Lettre ouverte à la classe politique togolaise

22 mai 2014

Lettre ouverte à la classe politique togolaise

hommes politiques togolais credit;27avril.com
Hommes politiques togolais
crédit:27avril.com

Messieurs les responsables politiques togolais,

Je vous salue. Suite à votre décision de renouer avec le dialogue depuis le 19 mai dernier, je voudrais m’adresser à vous aujourd’hui. Parce que le sort du Togo est suspendu à votre énième coup d’essai, souffrez que le citoyen lambda vous interpelle.

Depuis la signature en 2006 de l’Accord politique global (APG) qui prévoyait des réformes constitutionnelles, rien n’a été fait pour le dénouement de la sempiternelle crise politique. Si le Togo continue de baigner dans le statu quo depuis 10 ans déjà, si nous continuons de nous accommoder d’une Constitution bancale et surannée sachez que c’est vous qui en portez la responsabilité.

Bien que votre initiative soit à saluer, ne me demandez pas de croire à une étincelle.

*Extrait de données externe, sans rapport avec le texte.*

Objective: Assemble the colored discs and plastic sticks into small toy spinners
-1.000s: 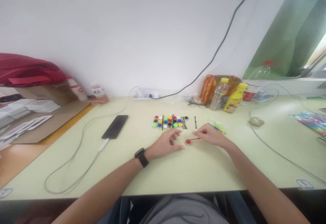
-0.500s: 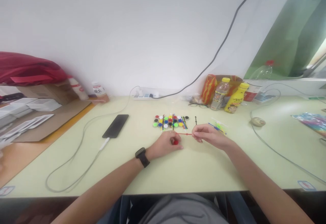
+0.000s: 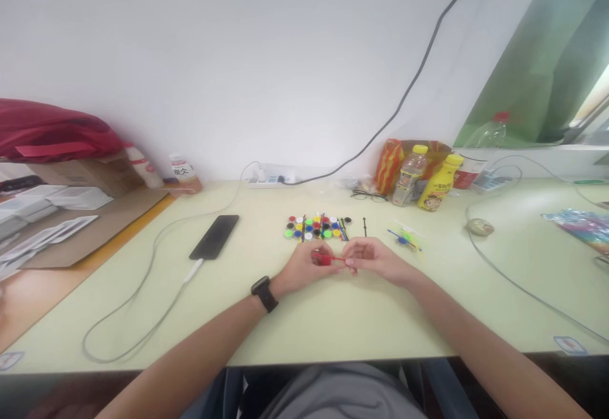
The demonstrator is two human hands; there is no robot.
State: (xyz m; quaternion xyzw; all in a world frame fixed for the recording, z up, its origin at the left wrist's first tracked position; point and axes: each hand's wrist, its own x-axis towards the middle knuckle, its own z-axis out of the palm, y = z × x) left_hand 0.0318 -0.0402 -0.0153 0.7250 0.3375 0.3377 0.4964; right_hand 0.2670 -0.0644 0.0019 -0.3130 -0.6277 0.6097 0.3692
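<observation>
My left hand (image 3: pixel 307 266) is closed around a small red round piece (image 3: pixel 323 259), partly hidden by the fingers. Between the thumb and fingers of my right hand (image 3: pixel 373 260) is a thin red rod (image 3: pixel 338 258), its far end at the red round piece. Whether the two pieces are joined, I cannot tell. Just beyond my hands lie rows of coloured round pieces (image 3: pixel 309 236), with several thin rods among them. One black rod (image 3: pixel 365 226) lies apart, and a group of blue, yellow and green pieces (image 3: pixel 404 239) rests past my right hand.
A phone (image 3: pixel 214 237) on a charging cable (image 3: pixel 137 295) lies to the left. Two yellow-capped bottles (image 3: pixel 436 185), glasses (image 3: pixel 370 195) and a power strip (image 3: pixel 266 181) stand or lie along the wall. A beige mouse-like object (image 3: pixel 480 227) sits at the right.
My right hand has moved left with the red rod, bringing it to the red round piece. My left hand has turned slightly, and the red round piece shows more.
</observation>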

Vous avez été incapables de profiter de l’embellie née de l’APG. Vous n’avez fait qu’enchaîner des simulacres de dialogue sans incidence sur la situation sociopolitique du pays. Sachez que face à cette succession de ratés, je me sens désormais vacciné contre l’effet trompeur de vos dialogues stériles. Il vous faudra alors me donner une bonne raison de penser que ce dialogue sera le bon et qu’il apportera une solution définitive à la crise politique qui nous retarde.

J’avoue tout de même que les points de discussion, dont le mode de scrutin et la limitation du mandat sont d’une grande importance pour l’avenir du pays.

Il est vrai que l’ouverture du dialogue à l’approche du scrutin présidentiel de 2015 n’est pas le fait du hasard. L’enjeu électoral est avéré à cause de la question du mode de scrutin. Je suis d’ailleurs de ceux qui pensent que le mode de scrutin actuel (scrutin à un tour) est une aberration puisqu’il ne confère au président élu qu’une légitimité apparente. De quelle légitimité pourra se réclamer par exemple un président élu avec seulement avec 20 % des voix ? En permettant de remporter une élection avec moins de 50 % des voix en un seul tour, le scrutin à un tour ne favorise pas l’émergence d’un gouvernement issu d’une majorité certaine.

Je me demande si dans le cadre d’un scrutin à un tour Macky Sall aurait battu tout seul Abdoulaye Wade au Sénégal. En tout cas, bon nombre de présidents dans le monde ne seraient pas forcément aux affaires aujourd’hui si le  scrutin à un tour était en vigueur chez eux. Sans être un obstacle à l’alternance, ce mode de scrutin ne la rend pas facile à atteindre en Afrique où la transparence électorale reste problématique. Si vous voulez réellement faire du Togo une démocratie dynamique en phase avec son temps, il vous faudra évoluer vers un scrutin à deux tours.

Je sais aussi que le dialogue risque de buter sur la question sensible de la limitation du mandat présidentiel. Depuis la modification unilatérale de la Constitution en 2002 ce mandat présidentiel est devenu indéfiniment renouvelable. Ce qui pourrait favoriser la tentation de monopoliser le pouvoir. Aujourd’hui l’heure est aux tiraillements entre une opposition qui réclame un renouvellement limité du mandat avec effet immédiat et un parti au pouvoir qui ne veut pas qu’on touche au principe de non-rétroactivité de la loi. Qu’il y ait effet immédiat ou non, peu m’importe. Le plus important à mon sens est de trouver un garde-fou contre la boulimie du pouvoir, cette maladie politique qui sévit en Afrique.

A vrai dire, je ne connais ni votre degré de bonne foi ni les intentions qui vous animent, vous qui êtes autour de la table de discussions. Si jamais vous comptez faire du sérieux cette fois-ci alors je vous exhorte à ne pas perdre de vue que seul l’intérêt général doit primer dans les débats. Néanmoins sans vouloir passer pour un oiseau de mauvais augure, je persiste et signe que ce dialogue ne sera pas différent des autres. Il vous revient donc de me prouver le contraire.